Il y a une initiative que le gouvernement algérien pourrait faire et qui montrerait une volonté d’avancer : c’est d’inviter les ONG, maghrébines ou internationales, à venir accomplir leur mission en Algérie sans toujours bloquer leur venue par le refus d’octroyer les visas, par exemple. Il faut préciser que l’Algérie, après le Printemps arabe, est aujourd’hui le seul pays d’Afrique du Nord qui bloque systématiquement les visites des ONG de défense des droits de l’homme, alors que ces dernières se rendent librement et régulièrement en Egypte, en Libye, en Tunisie, au Maroc… Ce blocage est un indice du manque de volonté d’ouverture et de transparence du gouvernement algérien.

- Les officiels algériens maintiennent toujours le discours sur «l’amélioration» de la situation des droits de l’homme en faisant le parallèle avec les années 1990. Peut-on parler d’une réelle évolution ? Est-ce que cet argument officiel tient la route ?

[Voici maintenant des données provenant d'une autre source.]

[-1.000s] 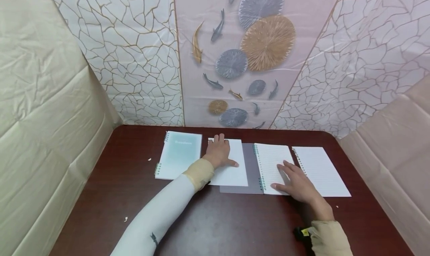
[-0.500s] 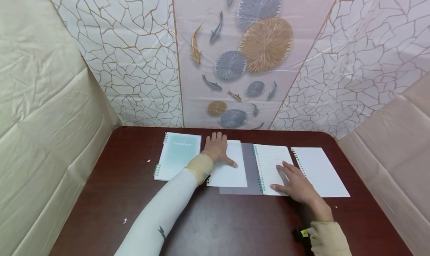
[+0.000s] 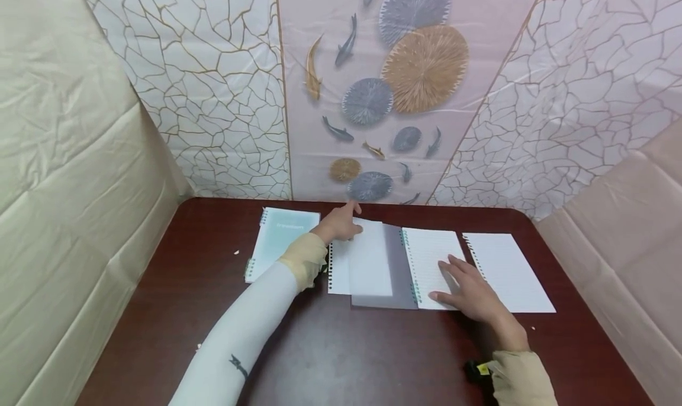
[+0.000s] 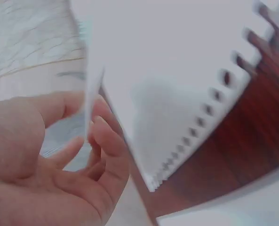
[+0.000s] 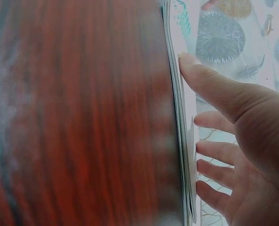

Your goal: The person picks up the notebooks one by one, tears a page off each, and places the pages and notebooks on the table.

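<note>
An opened spiral notebook (image 3: 434, 258) lies on the table with its lined page up. Its translucent grey cover (image 3: 402, 270) extends left, overlapping a loose white sheet with punched holes (image 3: 339, 270). My left hand (image 3: 340, 224) pinches the cover's far left corner; in the left wrist view the thin cover (image 4: 89, 101) stands between thumb and fingers, raised off the loose sheet (image 4: 167, 70). My right hand (image 3: 471, 290) rests on the notebook's lined page, fingers spread. In the right wrist view its thumb and fingertips touch the stack of pages (image 5: 188, 113).
A closed spiral notebook with a pale teal cover (image 3: 285, 246) lies left of my left hand. Another torn-out lined sheet (image 3: 511, 273) lies at the right. Small paper scraps (image 3: 237, 252) dot the dark red table (image 3: 373, 358). A patterned cloth (image 3: 341, 98) hangs behind.
My left hand has gone from lying flat on the loose sheet to pinching the cover's corner. The cover, earlier under the sheet, now overlaps it from above. The right hand has stayed put.
</note>
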`<state>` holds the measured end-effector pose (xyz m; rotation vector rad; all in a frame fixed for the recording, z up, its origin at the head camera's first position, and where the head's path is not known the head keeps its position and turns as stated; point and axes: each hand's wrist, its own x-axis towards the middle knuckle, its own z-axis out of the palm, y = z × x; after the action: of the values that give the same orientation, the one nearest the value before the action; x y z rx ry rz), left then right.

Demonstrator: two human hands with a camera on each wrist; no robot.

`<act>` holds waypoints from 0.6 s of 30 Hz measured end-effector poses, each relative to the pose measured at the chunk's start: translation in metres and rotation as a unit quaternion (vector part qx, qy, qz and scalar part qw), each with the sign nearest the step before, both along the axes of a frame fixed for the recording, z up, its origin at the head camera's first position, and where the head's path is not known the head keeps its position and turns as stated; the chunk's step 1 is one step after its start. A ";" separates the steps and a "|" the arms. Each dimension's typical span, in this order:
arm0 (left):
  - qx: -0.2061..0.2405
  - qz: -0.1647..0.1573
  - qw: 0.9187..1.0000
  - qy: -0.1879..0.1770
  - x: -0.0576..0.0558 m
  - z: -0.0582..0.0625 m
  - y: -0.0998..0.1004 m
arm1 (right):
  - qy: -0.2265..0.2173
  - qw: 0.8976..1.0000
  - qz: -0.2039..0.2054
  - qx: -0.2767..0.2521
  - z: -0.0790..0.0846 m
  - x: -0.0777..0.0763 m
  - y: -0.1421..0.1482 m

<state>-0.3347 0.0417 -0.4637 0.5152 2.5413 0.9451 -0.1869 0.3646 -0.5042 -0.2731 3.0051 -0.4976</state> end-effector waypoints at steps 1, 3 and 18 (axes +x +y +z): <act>0.020 -0.008 1.000 -0.017 0.000 0.003 -0.001 | 0.001 1.000 0.000 0.000 0.000 0.000 0.001; 0.064 -0.024 0.997 -0.038 0.001 0.009 0.000 | 0.004 1.000 0.002 -0.001 -0.001 0.000 0.002; 0.152 -0.119 0.980 0.059 0.048 0.014 0.074 | 0.038 0.996 0.025 -0.080 -0.001 0.001 0.010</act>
<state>-0.2871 0.1158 -0.4501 0.9661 2.3744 1.2478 -0.1860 0.3747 -0.5051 -0.3861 3.0263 -0.7419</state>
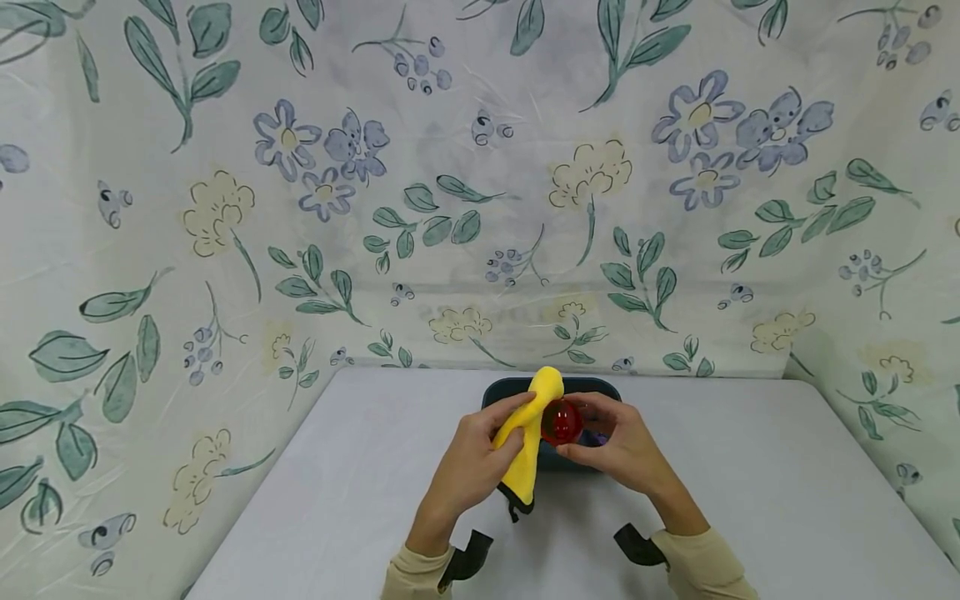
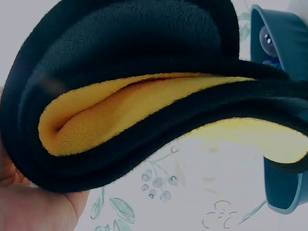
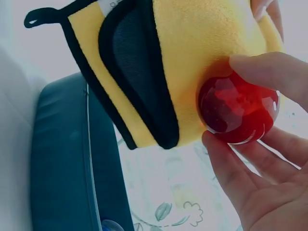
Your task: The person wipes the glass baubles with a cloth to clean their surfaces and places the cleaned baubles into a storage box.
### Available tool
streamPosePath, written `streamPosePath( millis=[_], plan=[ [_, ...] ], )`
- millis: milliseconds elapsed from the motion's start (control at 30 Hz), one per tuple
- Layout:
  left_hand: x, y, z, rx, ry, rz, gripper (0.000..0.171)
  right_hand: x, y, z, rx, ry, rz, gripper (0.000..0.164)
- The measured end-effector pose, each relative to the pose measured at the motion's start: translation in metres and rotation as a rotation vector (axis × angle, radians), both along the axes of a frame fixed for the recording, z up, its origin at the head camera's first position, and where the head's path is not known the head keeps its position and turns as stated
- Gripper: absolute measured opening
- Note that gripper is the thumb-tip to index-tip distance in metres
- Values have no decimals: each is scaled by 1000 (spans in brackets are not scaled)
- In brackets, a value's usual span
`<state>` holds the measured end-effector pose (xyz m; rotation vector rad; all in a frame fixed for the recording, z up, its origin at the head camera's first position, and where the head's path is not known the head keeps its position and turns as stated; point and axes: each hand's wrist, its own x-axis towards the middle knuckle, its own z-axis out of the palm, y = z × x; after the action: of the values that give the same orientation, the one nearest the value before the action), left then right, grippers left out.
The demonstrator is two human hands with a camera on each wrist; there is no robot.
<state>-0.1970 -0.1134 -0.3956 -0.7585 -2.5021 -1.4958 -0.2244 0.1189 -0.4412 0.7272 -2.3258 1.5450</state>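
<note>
My left hand [image 1: 474, 457] grips a yellow cloth [image 1: 527, 462] with dark edging and a hanging loop, folded over between thumb and fingers. In the left wrist view the cloth's dark underside and yellow folds [image 2: 110, 120] fill most of the picture. My right hand [image 1: 628, 442] holds a clear red ball [image 1: 562, 422] between thumb and fingertips. Seen from the right wrist, the red ball [image 3: 238, 108] is right up against the yellow face of the cloth [image 3: 192, 48]. Both hands are above the near side of a dark teal tub.
The dark teal tub [image 1: 497, 387] stands on the white table [image 1: 360, 467], close to its far edge. Inside are blue-purple glossy balls [image 2: 267, 41], partly hidden. A floral-patterned curtain [image 1: 450, 183] hangs behind the table and along its sides.
</note>
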Motion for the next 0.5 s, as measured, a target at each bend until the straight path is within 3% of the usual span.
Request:
streamPosePath(
  millis=[500],
  plan=[
    [-1,0,-2,50,49,-2,42,0,-5,-3,-6,-64,111,56]
  ],
)
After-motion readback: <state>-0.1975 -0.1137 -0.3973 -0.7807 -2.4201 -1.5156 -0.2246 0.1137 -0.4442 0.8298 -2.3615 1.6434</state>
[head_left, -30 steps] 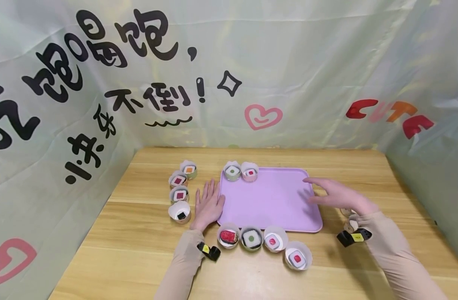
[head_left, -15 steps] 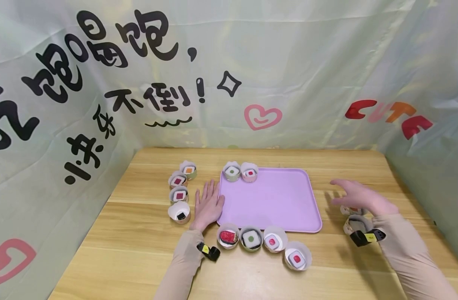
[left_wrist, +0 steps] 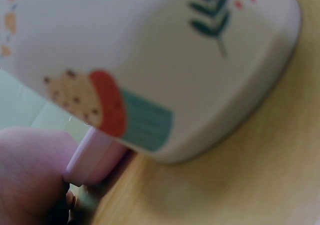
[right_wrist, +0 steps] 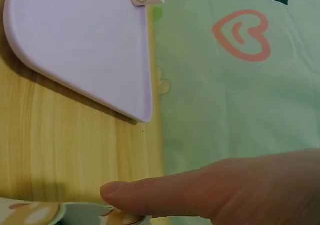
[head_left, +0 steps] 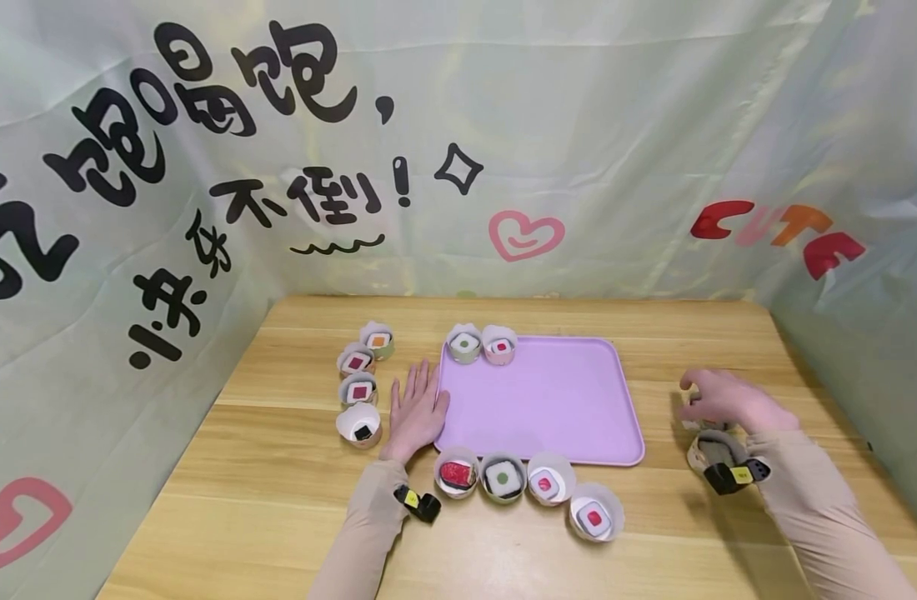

En matière de respect de la vie, tout le monde constate que le fléau du terrorisme a nettement baissé, et c’est déjà une nette avancée pour la protection des droits de l’homme, il ne faut pas le nier. Mais en même temps, dans le domaine des libertés publiques, il y des évolutions dans le mauvais sens. Par exemple, même dans les années 1990, quand on assassinait les journalistes, la liberté de ton dans la presse était plus importante qu’aujourd’hui, et il y avait plus d’espace de débats. Et nous constatons aussi que la législation de base n’a pas vraiment changé. Car, même si on a supprimé dans le code de l’information amendé les articles prévoyant des peines privatives de libertés pour les journalistes, on sait très bien que ces articles existent toujours dans le code pénal. Par exemple aussi, et si on veut vraiment avancer pour un meilleur respect des droits de l’homme, il faudrait supprimer également tout ce qui pénalise la liberté d’opinion et l’expression pacifique. Il faut redonner aux Algériens le droit de manifester pacifiquement, ce qui est strictement interdit dans la capitale, et laisser les syndicats autonomes activer en toute liberté… Or, tout cela reste bloqué.  

Bio express :

Eric Goldstein est un expert de la Tunisie, de l’Algérie, du Maroc et du Sahara Occidental. Il a commencé à faire des recherches de terrains en Afrique du Nord et au Moyen-Orient depuis les années 1980, publiant plusieurs rapports et articles dans les médias d’information ou dans les revues académiques.

Il a également enseigné les droits de l’homme aux universités américaines de Georgetown et de Princeton. Avant de rejoindre HRW, Goldstein travaillait au sein du Comité de protection des journalistes. Il est diplômé en affaires internationales (Université de Colombia).